I love the warbler walk because wise folks will identify and point out birds that I might not have noticed–tiny, and often hidden in thick brush, or in high branches. I am getting better at spotting them and moving between using my eyes alone and switching to binoculars. I can’t keep track of too many new species, though, so after seeing a wood thrush, a pine warbler and this American redstart, I made my way back home.

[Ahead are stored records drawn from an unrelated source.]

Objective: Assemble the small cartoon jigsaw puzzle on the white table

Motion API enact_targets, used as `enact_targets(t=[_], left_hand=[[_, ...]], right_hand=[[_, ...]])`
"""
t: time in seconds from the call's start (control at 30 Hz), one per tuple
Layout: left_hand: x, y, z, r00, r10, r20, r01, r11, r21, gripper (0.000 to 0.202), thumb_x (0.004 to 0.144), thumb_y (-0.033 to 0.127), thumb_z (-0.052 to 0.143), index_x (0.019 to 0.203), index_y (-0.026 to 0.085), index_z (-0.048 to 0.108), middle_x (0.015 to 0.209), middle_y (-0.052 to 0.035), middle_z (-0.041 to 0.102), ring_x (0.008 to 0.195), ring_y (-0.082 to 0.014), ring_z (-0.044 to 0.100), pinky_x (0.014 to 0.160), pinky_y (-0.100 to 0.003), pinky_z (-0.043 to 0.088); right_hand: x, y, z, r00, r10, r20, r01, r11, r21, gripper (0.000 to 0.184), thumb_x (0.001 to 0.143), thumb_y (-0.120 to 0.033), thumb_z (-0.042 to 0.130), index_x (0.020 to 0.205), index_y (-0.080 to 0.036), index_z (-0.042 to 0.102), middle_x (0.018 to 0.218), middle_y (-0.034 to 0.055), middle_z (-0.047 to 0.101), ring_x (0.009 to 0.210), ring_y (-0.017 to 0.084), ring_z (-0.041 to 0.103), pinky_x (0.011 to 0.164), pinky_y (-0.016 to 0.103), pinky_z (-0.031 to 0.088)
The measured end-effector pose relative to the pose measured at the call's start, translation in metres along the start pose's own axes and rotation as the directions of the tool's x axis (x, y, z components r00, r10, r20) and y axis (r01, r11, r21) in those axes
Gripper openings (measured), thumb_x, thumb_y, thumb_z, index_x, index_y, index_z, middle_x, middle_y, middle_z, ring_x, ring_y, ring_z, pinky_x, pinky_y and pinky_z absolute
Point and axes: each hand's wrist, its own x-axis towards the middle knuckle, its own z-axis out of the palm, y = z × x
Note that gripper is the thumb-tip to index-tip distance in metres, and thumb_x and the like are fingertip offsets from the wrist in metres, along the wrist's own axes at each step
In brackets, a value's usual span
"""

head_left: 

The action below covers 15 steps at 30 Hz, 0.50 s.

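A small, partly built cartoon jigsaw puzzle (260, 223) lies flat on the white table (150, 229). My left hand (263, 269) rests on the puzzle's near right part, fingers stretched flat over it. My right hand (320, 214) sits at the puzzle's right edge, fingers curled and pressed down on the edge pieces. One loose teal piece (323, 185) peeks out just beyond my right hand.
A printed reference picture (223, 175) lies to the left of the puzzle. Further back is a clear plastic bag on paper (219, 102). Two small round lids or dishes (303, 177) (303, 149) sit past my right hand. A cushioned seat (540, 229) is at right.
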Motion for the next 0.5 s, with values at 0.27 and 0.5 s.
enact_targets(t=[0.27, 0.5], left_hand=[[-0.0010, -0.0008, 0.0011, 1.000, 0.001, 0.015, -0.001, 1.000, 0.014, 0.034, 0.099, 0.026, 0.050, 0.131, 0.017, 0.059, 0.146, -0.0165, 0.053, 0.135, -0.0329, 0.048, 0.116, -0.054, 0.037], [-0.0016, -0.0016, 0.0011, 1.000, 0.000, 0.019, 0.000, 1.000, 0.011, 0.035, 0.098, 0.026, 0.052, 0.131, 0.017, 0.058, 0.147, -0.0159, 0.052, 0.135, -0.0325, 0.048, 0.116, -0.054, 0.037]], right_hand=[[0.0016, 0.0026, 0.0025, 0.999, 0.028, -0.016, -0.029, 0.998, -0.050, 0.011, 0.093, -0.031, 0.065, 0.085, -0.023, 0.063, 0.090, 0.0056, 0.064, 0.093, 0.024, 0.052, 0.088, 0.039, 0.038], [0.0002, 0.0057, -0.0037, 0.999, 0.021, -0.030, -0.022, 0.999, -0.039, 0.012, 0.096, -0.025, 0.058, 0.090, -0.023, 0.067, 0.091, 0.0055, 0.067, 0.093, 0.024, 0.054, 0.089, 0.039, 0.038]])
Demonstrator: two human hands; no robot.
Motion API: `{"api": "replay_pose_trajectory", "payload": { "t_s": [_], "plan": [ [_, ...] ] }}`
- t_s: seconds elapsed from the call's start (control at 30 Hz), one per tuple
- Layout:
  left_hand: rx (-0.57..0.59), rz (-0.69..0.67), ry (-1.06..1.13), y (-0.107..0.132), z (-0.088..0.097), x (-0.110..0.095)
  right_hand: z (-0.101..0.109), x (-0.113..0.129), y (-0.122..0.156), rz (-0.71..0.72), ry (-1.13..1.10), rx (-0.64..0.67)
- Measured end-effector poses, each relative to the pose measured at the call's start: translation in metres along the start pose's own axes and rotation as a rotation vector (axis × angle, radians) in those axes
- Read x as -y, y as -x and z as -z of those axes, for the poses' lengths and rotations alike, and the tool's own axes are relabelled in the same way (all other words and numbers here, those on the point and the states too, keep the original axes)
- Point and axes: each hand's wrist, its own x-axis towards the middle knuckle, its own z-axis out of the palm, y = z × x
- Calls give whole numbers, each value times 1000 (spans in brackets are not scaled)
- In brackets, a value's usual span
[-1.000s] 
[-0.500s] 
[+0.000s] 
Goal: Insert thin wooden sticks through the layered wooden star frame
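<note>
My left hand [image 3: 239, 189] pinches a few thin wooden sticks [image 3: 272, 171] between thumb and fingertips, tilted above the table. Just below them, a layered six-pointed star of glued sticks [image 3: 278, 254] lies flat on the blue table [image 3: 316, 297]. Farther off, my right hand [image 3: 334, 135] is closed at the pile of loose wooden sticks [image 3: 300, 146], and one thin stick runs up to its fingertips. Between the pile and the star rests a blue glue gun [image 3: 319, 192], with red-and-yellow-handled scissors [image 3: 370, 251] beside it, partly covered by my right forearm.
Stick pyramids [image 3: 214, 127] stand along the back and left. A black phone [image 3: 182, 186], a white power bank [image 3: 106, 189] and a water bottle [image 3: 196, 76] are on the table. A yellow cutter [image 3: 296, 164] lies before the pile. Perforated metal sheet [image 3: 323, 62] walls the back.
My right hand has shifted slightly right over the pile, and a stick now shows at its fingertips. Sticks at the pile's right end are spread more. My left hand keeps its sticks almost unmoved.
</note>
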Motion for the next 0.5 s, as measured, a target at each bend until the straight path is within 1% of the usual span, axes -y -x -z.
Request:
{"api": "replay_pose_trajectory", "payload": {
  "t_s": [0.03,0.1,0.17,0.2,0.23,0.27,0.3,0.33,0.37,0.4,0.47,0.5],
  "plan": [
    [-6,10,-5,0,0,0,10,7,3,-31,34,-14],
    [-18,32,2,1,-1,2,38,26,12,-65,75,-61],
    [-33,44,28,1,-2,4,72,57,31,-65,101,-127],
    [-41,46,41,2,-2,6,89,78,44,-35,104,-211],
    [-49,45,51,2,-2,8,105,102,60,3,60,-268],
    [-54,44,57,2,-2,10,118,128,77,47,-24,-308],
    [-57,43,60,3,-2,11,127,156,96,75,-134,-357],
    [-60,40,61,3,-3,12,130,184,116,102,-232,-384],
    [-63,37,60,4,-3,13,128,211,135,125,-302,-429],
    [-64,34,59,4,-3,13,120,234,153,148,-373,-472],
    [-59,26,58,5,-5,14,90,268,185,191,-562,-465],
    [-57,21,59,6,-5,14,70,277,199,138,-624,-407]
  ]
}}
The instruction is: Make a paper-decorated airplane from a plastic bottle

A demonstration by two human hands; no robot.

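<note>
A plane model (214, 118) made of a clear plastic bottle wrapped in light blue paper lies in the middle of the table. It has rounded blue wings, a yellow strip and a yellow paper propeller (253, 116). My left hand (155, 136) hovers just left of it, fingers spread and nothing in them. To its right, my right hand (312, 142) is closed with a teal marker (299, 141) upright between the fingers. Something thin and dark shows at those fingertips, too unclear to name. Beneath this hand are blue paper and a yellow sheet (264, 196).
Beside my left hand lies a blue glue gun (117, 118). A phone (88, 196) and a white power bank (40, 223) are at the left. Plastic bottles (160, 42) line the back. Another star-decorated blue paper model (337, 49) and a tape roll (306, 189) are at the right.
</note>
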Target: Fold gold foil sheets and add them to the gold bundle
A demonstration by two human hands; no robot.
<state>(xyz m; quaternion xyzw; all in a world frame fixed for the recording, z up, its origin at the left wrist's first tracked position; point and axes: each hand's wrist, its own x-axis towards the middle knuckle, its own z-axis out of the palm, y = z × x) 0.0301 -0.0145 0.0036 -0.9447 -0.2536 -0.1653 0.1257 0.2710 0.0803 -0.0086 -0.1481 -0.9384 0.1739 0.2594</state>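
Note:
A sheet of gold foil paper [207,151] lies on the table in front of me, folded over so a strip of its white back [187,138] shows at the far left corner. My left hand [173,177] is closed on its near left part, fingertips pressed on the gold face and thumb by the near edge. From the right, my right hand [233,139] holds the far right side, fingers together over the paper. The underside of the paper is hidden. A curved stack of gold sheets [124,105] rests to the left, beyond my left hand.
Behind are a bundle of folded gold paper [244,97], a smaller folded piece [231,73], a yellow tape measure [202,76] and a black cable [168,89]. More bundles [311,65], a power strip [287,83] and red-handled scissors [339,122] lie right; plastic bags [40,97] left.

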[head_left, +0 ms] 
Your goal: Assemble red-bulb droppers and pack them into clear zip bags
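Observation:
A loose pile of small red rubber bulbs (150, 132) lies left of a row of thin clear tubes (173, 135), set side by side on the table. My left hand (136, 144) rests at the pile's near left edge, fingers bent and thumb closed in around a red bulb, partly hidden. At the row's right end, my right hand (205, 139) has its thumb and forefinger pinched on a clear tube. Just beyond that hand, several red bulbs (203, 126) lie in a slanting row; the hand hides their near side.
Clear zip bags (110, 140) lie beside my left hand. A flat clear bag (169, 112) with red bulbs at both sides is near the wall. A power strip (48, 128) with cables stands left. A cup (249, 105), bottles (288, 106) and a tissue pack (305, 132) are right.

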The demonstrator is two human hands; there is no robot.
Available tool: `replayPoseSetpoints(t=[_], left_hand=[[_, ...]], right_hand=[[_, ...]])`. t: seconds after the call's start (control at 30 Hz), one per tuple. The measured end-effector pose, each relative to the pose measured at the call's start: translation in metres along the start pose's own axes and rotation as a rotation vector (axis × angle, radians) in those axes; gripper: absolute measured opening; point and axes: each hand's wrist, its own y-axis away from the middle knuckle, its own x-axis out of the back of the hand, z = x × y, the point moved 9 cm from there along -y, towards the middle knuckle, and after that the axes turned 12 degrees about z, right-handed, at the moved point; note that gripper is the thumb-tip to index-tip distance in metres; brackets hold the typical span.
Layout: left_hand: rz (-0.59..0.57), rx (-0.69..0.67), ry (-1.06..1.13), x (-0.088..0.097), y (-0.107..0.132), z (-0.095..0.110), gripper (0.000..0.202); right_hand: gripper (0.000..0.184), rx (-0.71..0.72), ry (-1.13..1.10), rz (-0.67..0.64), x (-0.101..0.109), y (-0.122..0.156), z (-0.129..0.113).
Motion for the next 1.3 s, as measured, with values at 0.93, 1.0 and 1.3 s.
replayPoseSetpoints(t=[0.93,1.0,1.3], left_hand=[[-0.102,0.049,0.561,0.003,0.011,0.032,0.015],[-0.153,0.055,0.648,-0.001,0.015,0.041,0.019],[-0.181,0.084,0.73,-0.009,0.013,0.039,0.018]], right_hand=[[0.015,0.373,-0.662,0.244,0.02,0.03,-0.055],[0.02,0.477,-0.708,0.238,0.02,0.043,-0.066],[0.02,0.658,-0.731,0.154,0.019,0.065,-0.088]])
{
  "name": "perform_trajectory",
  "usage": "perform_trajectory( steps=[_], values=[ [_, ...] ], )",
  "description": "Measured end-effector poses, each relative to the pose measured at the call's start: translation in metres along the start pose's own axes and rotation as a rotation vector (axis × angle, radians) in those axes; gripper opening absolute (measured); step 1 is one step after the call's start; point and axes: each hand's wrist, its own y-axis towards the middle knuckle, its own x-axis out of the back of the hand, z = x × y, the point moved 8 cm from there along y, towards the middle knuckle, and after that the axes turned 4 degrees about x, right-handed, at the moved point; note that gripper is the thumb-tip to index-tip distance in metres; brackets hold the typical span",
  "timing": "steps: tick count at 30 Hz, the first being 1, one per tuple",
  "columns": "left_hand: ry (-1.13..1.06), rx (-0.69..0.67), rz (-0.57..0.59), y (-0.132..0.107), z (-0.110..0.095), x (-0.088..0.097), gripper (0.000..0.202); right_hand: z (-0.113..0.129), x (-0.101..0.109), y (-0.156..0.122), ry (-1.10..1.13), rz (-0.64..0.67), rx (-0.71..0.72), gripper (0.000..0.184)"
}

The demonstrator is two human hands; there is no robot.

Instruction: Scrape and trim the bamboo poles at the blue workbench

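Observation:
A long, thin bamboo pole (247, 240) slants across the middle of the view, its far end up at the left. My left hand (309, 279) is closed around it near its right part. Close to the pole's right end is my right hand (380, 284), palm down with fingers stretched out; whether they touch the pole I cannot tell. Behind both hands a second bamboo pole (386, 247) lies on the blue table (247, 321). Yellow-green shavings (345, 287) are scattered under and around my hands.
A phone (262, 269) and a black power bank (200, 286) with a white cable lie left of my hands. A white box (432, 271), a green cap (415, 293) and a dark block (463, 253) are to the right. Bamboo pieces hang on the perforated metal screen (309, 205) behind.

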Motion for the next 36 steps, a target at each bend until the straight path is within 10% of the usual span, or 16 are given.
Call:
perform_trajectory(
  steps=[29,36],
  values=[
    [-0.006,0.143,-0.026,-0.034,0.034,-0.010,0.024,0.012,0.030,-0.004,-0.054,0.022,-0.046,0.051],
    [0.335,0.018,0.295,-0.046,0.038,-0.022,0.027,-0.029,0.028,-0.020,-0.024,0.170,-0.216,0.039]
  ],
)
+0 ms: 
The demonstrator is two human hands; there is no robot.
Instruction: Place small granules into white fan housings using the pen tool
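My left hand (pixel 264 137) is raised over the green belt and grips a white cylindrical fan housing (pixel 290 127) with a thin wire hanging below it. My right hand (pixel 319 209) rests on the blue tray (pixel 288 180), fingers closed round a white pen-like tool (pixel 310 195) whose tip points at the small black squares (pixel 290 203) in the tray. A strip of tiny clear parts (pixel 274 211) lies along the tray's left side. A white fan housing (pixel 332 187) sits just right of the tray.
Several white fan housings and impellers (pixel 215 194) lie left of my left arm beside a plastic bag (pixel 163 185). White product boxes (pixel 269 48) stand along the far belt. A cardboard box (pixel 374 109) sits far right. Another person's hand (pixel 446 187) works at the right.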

So all the panels were completely up on the roof by the end of Tuesday, and the electrician was supposed to come this morning with the installer to hook everything up and get it started. But he mistakenly went to another job, and our installer was only able to do the internet hookup. I was so frustrated after being so excited about this being “the day.” And it was such a lovely bright sunny day too. Now they are supposed to come tomorrow morning. Meanwhile, I did the paperwork for Central Maine Power to authorize our power generation and net-metering.
And on a different note entirely, I took a walk Wednesday to Evergreen Cemetery and saw the baby owls again, and also this lovely great blue heron fishing in the pond. I intercepted the Maine Audubon warbler walk and met some birds I hadn’t known before, though my small camera was unable to get photos. But I did get better at shifting from naked-eye view to binocular view without losing sight of the birds. I saw a black and white warbler, a chestnut-sided warbler, a blue-headed vireo, and a northern parula. On Monday I saw and heard a wood thrush.
Maybe the blue heron can offer me something in the way of patience. It just kept walking around the pond, looking for fish I presume, and then being still and quiet as it watched and waited.